Igor Volsky has a handy round-up of this morning’s DADT hearings over at the Wonk Room, and provides this compilation of Republican talking points, and how they were refuted by reality:

– CLAIM: Should not lift ban in a time of war.

MULLEN RESPONDS: I find the argument that war is not the time to change to be antithetical with our experiences since 2001. War does not stifle change, it demands it. It does not make change harder, it facilities it.

– CLAIM: Combat troops believe repeal would be disruptive.

HAM RESPONDS: A subsequent question to that was, under intense combat, what would your response be. And we saw the negative rates drop dramatically.

– CLAIM: 28% response rate is too low.

HAM RESPONDS: Twenty-eight percent overall response rate is well within the historical range of Department of Defense surveys of military personnel.

– CLAIM: 265,000 servicemembers would leave the military.

GATES RESPONDS: Based on the survey itself, experience would dramatically lower those numbers.
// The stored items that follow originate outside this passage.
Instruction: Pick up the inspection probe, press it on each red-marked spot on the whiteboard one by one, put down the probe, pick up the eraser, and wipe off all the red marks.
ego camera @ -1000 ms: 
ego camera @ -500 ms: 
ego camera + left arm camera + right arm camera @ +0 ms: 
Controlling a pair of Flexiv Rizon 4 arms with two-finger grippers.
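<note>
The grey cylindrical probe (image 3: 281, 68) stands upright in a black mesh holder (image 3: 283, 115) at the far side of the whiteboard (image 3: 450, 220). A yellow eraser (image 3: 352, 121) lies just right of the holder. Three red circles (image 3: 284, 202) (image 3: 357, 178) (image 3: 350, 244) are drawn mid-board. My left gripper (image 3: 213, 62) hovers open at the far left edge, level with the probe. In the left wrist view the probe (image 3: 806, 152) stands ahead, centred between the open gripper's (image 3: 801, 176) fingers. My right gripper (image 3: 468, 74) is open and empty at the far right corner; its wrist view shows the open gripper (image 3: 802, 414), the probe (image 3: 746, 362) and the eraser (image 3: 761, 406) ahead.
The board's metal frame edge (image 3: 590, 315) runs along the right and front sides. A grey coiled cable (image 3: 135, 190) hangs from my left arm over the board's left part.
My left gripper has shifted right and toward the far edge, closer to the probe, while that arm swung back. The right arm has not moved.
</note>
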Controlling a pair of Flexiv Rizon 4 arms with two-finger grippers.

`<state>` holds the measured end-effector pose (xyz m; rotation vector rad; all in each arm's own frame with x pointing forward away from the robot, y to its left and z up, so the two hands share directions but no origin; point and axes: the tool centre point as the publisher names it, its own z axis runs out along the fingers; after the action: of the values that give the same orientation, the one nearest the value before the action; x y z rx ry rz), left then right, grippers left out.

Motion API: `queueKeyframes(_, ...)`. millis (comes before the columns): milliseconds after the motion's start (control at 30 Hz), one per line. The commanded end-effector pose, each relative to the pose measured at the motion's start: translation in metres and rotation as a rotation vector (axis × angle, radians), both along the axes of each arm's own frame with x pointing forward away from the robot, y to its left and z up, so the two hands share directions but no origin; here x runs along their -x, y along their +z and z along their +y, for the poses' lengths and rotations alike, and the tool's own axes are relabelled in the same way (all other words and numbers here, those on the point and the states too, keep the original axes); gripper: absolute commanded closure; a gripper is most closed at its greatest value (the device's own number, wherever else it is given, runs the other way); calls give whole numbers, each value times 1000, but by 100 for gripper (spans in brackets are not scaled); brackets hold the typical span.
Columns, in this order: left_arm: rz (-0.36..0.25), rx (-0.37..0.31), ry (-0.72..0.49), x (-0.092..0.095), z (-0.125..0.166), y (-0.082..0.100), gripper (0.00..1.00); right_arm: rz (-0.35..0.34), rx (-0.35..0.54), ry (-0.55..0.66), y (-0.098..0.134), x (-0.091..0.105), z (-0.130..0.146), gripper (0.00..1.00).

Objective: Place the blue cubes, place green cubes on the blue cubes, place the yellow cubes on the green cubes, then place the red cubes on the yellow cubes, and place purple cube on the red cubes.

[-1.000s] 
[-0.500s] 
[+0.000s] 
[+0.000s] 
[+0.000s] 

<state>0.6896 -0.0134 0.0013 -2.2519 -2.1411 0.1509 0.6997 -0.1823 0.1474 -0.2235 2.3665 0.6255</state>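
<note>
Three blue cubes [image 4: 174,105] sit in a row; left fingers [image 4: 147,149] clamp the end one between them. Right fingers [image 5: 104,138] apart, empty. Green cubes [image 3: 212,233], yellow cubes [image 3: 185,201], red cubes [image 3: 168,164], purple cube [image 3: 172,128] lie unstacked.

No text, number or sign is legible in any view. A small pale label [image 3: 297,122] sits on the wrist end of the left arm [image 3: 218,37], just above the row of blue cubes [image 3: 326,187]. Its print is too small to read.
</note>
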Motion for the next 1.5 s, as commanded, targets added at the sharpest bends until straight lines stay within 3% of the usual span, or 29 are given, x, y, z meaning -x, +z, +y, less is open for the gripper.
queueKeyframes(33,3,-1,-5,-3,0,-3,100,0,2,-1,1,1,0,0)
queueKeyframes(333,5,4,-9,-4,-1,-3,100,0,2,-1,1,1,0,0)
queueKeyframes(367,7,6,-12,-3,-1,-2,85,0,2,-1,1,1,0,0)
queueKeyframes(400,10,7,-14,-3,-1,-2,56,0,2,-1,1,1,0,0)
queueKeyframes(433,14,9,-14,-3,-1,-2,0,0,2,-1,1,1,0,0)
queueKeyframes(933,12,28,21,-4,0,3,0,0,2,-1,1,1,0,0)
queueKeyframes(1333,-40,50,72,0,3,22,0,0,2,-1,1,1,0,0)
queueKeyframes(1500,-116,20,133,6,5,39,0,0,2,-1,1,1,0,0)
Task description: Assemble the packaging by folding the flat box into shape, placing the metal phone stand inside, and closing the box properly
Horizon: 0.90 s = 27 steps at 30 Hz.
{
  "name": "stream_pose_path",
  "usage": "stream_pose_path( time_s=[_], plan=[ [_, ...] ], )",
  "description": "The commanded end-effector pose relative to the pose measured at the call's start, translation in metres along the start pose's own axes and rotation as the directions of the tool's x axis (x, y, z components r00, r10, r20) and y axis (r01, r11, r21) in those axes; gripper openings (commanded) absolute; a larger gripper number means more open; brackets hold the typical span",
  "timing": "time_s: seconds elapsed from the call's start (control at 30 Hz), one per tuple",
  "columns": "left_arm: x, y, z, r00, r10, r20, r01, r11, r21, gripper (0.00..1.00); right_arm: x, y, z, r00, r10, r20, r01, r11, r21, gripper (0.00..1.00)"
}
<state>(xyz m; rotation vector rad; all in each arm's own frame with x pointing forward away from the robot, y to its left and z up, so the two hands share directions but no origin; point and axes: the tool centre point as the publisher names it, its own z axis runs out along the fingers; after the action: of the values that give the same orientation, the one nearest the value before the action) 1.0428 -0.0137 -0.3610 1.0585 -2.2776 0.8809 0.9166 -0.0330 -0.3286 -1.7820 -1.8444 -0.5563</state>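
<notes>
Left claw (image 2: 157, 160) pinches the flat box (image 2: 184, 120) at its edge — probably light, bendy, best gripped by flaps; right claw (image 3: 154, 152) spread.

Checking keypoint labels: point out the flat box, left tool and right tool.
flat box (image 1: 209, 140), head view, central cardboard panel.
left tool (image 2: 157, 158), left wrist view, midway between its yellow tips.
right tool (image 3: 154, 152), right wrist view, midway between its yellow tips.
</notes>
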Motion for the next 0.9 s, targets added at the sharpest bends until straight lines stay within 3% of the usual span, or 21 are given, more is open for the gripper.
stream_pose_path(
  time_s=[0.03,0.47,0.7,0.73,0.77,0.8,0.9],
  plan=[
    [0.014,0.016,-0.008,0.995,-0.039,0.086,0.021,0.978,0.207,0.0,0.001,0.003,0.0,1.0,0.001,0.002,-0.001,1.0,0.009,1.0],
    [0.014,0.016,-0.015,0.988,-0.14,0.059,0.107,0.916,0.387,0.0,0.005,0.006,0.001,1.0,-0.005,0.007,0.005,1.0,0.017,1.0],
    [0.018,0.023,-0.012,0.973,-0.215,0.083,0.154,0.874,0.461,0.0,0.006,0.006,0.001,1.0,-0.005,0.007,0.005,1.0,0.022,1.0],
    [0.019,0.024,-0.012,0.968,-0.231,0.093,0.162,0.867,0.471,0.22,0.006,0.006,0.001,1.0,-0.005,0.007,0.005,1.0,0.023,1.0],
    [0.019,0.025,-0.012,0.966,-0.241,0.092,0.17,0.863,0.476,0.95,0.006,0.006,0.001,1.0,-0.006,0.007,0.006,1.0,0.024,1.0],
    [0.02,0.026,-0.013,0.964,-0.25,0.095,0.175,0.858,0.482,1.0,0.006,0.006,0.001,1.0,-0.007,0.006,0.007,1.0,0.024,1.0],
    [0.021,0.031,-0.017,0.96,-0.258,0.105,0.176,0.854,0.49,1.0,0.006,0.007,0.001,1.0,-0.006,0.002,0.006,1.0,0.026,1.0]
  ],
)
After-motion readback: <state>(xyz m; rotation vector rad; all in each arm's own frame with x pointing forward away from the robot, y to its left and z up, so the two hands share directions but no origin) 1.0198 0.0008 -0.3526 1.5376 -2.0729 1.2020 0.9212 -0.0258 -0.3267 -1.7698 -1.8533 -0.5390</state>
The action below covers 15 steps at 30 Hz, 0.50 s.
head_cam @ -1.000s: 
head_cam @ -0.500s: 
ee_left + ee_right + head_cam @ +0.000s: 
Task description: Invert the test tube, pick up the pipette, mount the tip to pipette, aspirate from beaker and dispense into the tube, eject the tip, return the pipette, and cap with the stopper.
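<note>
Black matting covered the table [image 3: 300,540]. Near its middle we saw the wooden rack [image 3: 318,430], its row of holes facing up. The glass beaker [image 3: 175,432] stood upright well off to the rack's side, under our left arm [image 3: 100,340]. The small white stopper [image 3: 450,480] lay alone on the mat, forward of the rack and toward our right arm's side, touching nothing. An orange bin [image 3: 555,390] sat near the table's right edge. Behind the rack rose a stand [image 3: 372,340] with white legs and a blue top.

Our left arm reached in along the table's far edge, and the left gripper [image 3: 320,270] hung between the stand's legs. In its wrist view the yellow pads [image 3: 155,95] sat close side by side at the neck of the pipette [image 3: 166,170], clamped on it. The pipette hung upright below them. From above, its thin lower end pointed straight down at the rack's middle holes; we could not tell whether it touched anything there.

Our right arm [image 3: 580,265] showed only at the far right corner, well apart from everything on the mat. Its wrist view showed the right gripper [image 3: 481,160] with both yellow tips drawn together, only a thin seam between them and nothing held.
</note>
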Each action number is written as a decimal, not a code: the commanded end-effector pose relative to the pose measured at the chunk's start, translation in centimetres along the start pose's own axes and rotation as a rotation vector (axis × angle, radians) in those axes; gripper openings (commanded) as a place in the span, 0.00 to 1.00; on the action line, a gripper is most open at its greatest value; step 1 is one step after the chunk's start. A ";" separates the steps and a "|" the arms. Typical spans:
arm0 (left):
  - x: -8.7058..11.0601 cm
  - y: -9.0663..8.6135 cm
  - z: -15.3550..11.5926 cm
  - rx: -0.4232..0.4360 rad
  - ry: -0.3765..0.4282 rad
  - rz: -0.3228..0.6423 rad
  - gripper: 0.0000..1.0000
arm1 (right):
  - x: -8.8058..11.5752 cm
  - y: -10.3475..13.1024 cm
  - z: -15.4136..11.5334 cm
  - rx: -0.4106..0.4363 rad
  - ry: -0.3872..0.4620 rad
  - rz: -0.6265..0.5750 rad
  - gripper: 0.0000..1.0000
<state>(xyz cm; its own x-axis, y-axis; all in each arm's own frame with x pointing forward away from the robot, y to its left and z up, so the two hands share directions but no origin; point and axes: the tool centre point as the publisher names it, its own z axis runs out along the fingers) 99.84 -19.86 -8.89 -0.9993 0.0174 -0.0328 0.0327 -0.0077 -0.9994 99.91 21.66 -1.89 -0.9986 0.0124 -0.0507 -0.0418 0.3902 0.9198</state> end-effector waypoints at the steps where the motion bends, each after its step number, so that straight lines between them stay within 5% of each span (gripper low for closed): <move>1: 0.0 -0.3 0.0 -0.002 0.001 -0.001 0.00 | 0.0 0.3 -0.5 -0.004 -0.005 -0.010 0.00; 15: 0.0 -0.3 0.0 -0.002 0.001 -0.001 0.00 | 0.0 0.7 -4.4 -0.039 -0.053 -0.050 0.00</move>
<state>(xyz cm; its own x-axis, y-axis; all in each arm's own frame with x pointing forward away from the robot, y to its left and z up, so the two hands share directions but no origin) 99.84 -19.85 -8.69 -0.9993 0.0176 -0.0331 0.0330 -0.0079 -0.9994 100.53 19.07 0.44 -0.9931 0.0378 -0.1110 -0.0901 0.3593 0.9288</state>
If I believed that a quarter of a million people would leave the military would leave immediately, if given the opportunity, I would certainly have second thoughts about that.

– CLAIM: Servicemembers should have been asked if they believe policy should be changed.

GATES RESPONDS: I can’t think of a single precedent in American history of doing a referendum of the american armed forces on a policy issue.

Why is John McCain so confused about how the military works?